=== Exercise instructions ===
The word "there" occurs in some lines of the listing. Copy those lines.

_ _ _ _ _ _ _

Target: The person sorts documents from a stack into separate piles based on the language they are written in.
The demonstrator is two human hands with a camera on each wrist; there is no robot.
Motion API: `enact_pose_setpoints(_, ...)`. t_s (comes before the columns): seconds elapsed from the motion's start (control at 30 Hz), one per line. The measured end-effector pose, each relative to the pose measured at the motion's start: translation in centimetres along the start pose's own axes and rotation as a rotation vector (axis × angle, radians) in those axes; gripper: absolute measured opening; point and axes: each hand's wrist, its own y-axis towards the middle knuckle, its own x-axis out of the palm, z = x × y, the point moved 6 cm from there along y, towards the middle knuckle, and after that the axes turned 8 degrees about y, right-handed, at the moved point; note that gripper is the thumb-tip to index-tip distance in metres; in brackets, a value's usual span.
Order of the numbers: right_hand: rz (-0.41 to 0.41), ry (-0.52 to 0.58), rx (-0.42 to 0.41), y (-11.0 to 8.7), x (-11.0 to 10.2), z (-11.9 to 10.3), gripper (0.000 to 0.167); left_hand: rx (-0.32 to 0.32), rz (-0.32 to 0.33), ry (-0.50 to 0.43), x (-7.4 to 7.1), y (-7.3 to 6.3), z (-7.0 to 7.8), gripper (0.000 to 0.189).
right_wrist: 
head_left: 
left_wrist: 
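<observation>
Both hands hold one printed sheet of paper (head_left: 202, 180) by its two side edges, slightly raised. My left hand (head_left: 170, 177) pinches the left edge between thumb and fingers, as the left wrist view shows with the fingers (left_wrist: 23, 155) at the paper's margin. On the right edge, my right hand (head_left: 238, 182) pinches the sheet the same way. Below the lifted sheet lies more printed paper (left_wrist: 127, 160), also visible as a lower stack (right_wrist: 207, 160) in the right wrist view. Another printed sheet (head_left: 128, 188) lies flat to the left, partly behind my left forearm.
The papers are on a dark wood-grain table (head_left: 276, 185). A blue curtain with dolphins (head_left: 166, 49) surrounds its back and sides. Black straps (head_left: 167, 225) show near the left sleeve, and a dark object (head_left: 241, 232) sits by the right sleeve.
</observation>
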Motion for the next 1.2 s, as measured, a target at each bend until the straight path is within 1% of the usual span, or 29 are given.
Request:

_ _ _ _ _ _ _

=== Result of the exercise ===
The demonstrator is two human hands with a camera on each wrist; there is no robot.
Motion API: `enact_pose_setpoints(_, ...)`. t_s (comes before the columns): seconds elapsed from the motion's start (control at 30 Hz), one per line. The measured end-effector pose, each relative to the pose measured at the motion's start: translation in centimetres along the start pose's own axes and rotation as a rotation vector (axis × angle, radians) in those axes; gripper: absolute measured opening; point and axes: each hand's wrist, its own y-axis towards the middle knuckle, its own x-axis out of the palm, z = x × y, the point moved 6 cm from there along y, towards the middle knuckle, and after that the axes turned 8 degrees about y, right-handed, at the moved point; note that gripper is the thumb-tip to index-tip distance in metres; in brackets, a value's usual span.

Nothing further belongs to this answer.